Work required: Wherever the string "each" shows up in the material below, copy that line.

Collected data:
____

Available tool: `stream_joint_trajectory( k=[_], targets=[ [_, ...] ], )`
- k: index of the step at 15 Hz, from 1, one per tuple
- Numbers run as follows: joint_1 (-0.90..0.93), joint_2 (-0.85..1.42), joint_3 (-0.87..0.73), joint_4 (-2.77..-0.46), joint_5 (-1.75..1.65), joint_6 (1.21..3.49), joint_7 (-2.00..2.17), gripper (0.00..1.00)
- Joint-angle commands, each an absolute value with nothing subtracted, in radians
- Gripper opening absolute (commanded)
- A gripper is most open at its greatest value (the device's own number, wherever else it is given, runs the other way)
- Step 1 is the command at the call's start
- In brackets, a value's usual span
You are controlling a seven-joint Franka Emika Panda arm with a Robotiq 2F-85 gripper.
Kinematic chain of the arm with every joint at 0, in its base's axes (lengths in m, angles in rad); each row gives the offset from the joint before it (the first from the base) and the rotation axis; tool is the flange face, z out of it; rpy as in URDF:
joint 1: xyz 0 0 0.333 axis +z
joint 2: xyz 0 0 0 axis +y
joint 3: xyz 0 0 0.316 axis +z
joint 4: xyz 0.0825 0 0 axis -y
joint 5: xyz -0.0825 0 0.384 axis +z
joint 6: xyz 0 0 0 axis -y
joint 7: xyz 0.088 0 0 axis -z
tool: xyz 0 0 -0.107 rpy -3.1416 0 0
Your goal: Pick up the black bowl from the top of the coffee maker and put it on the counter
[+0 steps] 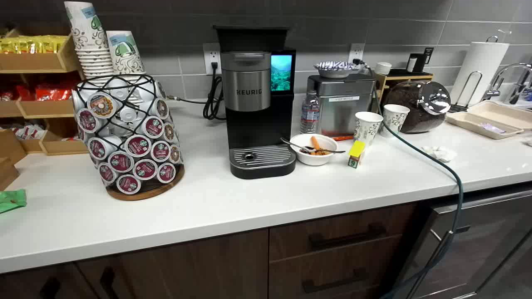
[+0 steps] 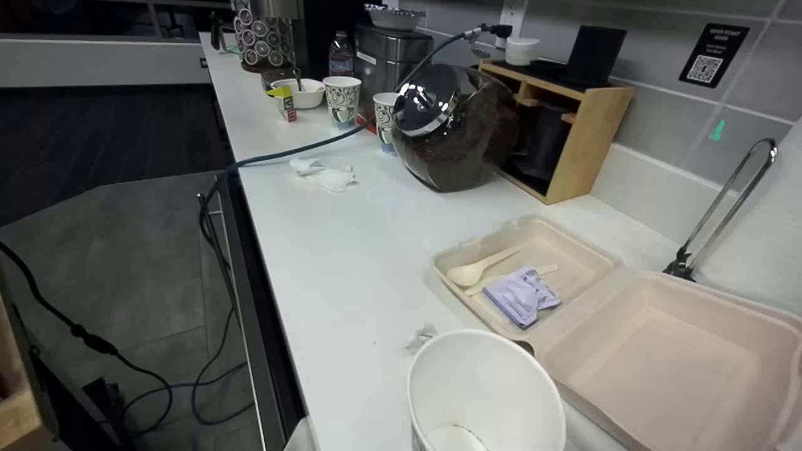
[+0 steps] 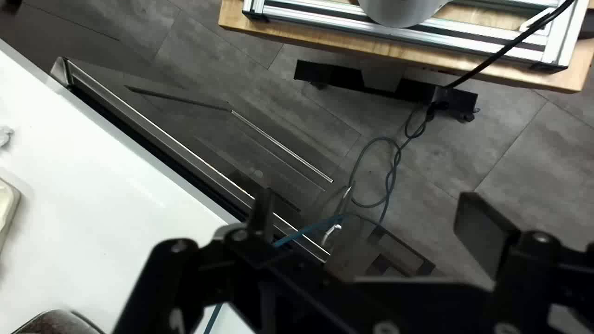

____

Task answer:
- Joint-angle commands, each an absolute value with nothing subtracted, in radians
Kinematic chain of the arm with every joint at 0, in its base's axes (lengths in m, angles in rad); each row gives the offset from the joint before it (the first from the base) and the rotation axis; tool is the flange face, z out of it; rpy as in URDF:

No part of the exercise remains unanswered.